* **Your instructions**
Whenever "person" appears in a line of the entries below, that line counts; give the total only.

···

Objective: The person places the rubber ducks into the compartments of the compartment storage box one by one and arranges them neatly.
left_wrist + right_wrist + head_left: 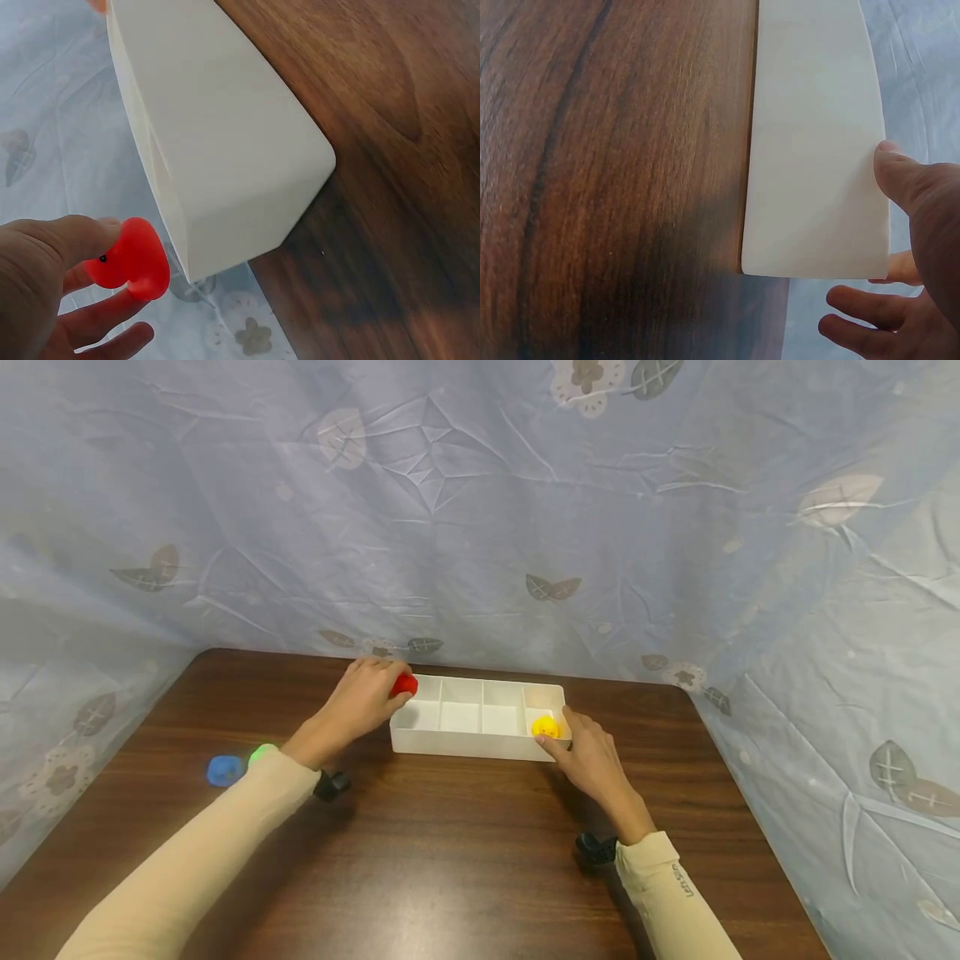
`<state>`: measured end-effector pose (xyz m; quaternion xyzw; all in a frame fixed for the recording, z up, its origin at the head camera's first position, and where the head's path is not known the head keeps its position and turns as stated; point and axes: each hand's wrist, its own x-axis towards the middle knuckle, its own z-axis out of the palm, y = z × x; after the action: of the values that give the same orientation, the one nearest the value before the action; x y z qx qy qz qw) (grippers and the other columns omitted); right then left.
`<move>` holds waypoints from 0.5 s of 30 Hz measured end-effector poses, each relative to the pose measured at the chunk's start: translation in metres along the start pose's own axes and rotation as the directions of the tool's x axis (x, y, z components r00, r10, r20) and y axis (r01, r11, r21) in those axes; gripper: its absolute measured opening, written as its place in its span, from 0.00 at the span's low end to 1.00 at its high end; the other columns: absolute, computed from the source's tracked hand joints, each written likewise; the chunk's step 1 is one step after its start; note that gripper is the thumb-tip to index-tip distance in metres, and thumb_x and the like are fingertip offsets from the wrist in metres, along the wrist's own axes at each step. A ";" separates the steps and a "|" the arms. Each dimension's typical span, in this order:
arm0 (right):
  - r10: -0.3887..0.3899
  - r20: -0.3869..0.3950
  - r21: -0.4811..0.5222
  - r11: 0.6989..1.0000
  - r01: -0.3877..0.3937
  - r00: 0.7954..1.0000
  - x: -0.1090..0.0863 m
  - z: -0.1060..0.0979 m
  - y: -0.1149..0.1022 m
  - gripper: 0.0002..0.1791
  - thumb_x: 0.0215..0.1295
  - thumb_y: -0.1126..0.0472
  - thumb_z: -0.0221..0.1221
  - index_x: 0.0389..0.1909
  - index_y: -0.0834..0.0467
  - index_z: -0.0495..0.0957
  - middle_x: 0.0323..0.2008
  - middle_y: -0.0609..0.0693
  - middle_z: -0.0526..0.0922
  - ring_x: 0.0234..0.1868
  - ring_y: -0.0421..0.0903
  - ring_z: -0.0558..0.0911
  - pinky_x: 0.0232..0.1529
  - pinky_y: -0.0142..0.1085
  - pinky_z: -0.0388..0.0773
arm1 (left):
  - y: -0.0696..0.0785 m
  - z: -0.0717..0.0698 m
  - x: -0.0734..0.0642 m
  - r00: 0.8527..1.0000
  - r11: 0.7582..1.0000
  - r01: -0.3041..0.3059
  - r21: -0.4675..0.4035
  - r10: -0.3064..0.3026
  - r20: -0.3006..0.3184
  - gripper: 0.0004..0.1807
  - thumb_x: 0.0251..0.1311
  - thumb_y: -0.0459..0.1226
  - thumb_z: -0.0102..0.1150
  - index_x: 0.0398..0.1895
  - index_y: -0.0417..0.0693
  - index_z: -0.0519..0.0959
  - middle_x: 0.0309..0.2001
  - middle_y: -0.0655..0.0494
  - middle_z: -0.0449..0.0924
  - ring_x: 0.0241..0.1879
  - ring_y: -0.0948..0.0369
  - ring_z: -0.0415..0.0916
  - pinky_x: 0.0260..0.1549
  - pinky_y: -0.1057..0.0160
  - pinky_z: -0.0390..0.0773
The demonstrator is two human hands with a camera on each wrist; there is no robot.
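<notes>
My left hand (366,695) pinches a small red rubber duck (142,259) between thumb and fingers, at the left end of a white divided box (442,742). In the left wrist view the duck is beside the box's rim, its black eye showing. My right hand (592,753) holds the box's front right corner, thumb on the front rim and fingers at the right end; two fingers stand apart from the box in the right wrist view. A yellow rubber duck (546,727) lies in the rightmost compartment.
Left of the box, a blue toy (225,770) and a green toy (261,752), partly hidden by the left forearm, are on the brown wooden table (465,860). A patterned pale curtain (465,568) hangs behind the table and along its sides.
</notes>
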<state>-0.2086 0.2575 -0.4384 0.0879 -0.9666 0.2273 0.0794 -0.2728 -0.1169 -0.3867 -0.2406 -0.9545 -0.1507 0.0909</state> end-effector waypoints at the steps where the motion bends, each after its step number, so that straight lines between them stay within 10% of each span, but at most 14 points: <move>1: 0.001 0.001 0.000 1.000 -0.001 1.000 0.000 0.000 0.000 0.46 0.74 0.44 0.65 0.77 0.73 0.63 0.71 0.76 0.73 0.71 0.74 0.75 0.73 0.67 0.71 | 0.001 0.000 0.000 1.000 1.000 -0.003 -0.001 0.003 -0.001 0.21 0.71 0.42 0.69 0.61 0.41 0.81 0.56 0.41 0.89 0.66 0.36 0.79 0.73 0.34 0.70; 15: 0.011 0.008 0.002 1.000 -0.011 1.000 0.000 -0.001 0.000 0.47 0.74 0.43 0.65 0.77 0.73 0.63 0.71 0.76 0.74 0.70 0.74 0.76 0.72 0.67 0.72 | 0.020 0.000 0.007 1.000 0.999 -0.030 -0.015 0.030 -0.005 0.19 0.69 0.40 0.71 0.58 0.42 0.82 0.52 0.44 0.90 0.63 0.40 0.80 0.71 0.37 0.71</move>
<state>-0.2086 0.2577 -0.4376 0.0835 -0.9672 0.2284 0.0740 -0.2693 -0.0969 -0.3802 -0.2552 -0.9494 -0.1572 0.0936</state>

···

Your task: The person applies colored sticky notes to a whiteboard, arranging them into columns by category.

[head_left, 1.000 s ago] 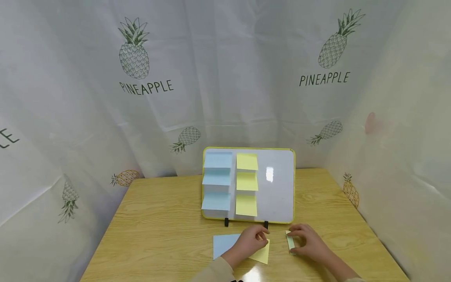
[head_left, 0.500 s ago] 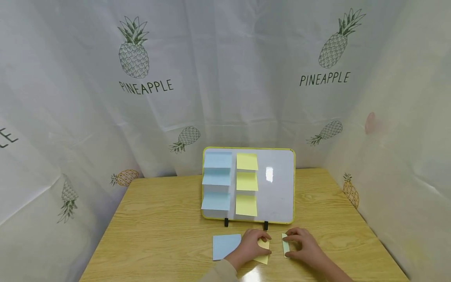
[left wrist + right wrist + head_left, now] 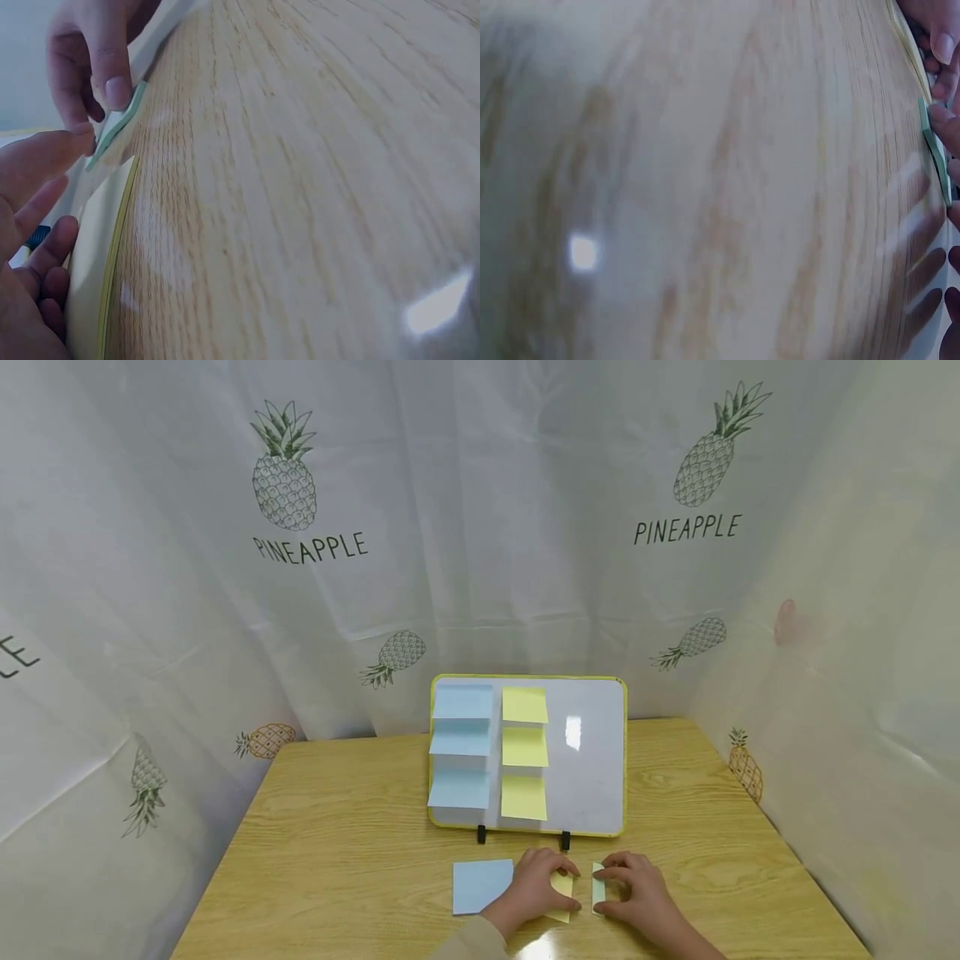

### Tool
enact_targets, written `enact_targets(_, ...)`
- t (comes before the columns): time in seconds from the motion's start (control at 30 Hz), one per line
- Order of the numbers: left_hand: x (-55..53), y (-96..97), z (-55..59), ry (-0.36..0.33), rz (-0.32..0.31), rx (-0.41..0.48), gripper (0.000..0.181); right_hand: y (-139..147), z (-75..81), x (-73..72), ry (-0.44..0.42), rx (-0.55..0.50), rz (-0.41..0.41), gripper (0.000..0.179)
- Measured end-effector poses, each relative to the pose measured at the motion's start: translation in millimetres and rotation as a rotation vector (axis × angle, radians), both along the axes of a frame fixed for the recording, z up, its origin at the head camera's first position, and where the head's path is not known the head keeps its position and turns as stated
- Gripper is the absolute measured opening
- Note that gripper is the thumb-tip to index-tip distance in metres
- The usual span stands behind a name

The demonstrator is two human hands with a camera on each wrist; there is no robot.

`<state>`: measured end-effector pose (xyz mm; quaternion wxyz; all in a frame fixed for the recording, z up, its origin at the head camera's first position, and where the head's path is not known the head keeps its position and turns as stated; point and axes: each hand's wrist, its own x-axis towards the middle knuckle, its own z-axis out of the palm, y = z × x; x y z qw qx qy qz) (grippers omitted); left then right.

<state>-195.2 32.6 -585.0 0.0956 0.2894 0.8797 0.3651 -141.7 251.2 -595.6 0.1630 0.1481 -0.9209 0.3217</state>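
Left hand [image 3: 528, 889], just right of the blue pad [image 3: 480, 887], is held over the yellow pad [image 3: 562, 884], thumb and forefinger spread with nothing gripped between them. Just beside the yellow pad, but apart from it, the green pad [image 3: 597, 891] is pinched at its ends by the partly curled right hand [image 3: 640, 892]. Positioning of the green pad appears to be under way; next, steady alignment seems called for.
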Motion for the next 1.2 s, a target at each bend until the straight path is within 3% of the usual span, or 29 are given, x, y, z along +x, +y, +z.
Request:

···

* **Written response**
2